I really enjoyed watching the third season set of 3rd Rock from the Sun because it has instilled in me a new appreciation for a series that I clearly took for granted during its original network run.  There are a wealth of hilarious episodes in this collection, but my favorite is probably “Dick and the Other Guy,” which features a guest appearance from the Lord High Priest of Comedy himself, John Cleese (he also enjoys a brief bit in “Average Dick”)—Cleese played Dr.
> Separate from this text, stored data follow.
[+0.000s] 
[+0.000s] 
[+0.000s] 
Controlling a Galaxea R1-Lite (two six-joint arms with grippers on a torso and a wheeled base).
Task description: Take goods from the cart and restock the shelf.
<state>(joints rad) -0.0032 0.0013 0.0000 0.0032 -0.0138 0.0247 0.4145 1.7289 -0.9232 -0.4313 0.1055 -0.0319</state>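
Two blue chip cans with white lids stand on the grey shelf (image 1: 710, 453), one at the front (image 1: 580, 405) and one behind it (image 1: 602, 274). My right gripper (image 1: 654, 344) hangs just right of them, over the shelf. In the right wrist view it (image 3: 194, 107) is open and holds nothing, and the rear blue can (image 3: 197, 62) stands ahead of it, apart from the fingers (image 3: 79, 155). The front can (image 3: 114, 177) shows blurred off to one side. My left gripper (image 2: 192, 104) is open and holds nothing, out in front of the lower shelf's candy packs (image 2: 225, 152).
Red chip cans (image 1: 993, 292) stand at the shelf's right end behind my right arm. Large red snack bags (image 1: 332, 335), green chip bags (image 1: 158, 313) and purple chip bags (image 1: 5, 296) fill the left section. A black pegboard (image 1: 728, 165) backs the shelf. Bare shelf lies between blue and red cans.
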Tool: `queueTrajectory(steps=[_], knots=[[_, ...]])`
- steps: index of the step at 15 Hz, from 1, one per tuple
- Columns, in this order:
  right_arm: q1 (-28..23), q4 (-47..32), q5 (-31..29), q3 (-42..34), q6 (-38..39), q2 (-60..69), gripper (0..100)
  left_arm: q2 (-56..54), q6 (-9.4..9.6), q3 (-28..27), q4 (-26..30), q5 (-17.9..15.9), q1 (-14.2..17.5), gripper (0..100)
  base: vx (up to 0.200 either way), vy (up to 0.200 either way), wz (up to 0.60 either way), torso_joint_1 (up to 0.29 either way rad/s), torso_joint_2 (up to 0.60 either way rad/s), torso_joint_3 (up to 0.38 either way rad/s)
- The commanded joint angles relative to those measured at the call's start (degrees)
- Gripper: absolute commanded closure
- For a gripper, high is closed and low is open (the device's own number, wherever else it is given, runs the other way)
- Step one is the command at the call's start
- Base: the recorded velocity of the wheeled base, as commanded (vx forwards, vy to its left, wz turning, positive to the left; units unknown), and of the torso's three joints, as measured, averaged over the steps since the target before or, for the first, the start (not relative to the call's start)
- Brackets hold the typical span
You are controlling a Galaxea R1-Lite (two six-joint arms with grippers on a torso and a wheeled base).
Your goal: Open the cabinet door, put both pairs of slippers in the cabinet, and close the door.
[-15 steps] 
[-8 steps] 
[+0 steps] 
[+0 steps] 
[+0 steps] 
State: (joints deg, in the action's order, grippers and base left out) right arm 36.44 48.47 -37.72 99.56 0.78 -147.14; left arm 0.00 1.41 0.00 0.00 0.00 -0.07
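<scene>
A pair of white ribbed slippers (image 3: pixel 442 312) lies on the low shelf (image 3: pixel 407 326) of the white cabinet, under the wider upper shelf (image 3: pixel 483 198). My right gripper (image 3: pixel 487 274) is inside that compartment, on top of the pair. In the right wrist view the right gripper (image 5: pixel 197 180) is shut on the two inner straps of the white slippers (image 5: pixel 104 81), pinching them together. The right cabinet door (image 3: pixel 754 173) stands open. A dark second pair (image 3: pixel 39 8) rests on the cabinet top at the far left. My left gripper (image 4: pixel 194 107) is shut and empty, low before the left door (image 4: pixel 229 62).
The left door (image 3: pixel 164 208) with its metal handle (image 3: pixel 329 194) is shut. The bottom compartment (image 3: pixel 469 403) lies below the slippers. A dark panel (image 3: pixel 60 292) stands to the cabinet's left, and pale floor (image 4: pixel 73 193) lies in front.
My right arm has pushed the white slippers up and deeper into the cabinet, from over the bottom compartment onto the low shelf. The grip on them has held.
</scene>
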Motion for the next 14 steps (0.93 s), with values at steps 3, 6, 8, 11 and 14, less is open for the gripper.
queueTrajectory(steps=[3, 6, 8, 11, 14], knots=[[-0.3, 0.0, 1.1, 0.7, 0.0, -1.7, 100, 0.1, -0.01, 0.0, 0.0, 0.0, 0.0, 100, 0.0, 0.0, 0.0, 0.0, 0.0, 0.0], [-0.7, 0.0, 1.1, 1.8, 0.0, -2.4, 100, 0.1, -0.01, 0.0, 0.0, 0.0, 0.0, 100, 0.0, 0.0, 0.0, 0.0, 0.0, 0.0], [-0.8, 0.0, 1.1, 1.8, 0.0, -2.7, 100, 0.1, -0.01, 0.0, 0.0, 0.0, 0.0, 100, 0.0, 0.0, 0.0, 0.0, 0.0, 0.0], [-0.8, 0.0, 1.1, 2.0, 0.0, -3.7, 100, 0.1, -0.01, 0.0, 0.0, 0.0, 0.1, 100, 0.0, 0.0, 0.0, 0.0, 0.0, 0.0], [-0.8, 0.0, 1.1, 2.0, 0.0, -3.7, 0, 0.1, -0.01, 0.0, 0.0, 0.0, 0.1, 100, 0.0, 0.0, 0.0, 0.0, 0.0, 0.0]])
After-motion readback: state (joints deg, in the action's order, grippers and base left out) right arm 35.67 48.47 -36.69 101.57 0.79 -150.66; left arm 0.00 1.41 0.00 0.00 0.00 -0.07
Liam Neesen, a professor every bit as brilliant and eccentric as Dick Solomon (it is revealed that Neesen is himself an alien, sent to destroy Earth but who changes his mind after becoming acquainted with our hero).  Schiff and Martin remark hilariously on the commentary for “Other Guy” that “Elvis has entered the episode!” when Cleese makes his appearance…and explains that one of the show’s directors, Terry Hughes, was instrumental in snagging Cleese (John had also wanted to work with the other John, and returned in Season 6 for a two-parter).

Other big name guest stars seen in the third season of the show include Roseanne (who plays Dick’s “wife” in the two-part “Fun with Dick and Janet”), Cindy Crawford (appearing as a Venusian in another favorite of mine, the two-parter “36! 24! 36! Dick!”), Bill Irwin, and Elaine Stritch and George Grizzard, who play the parents of Curtin’s character in “Dick-in-Law” (Grizzard also shows up for a later third season installment, “My Daddy’s Little Girl”).  The next best thing to seeing John Cleese is having Phil Hartman play the skuzzy ex-boyfriend of Vicki Dubcek in the season’s finale “Eat, Drink, Dick, Mary”…and whose kidnapping of Harry would be resolved in the fourth season opener.  (“Oh yeah!”) offers swell prices on both the third and fourth season sets of 3rd Rock from the Sun (you can also order the previously released first two seasons, for those who missed them) as well as the recently released seasons three and four of Roseanne and That ‘70s ShowThis page will give you a discount code that you can use when ordering, but it’s only available for a limited time (the code expires May 15, 2012)…and also for a limited time, I have a free copy of the 3rd Rock from the Sun: Season 3 set to give away to some lucky reader out there in TDOY Land.  If you’re interested in entering the giveaway, just send me an e-mail with “3rd Rock Giveaway” in the subject header to igsjrotr(at)gmail(dot)com, and include your name, address and e-mail because I’ll need it for the people who’ll be mailing these prizes out.  The deadline for entering is next Sunday (April 29) at 11:59 EDT—I’ll choose a winner the next morning and get the prize out to them with all deliberate speed.  I think you’ll enjoy this set as much as I did (they sent me a freebie, too…which was most appreciated) so you want to score some free swag, let me here from you.  Thrilling Days of Yesteryear—where the winning tradition continues!


VP81955 said...

My mother, who really isn't a sitcom fan at all (I've tried to get her to watch "Hot In Cleveland," to no avail), loved this series, for reasons I still can't fathom. (That's not to say it isn't a good show, just that it's weird she would single this one out from its contemporaries.)

Caftan Woman said...

"3rd Rock" is currently running locally and it's a pleasure to have something to stop at when I'm channel surfing. My 21 year old daughter is getting as big a kick out of it as I am. It's nice to share laughs.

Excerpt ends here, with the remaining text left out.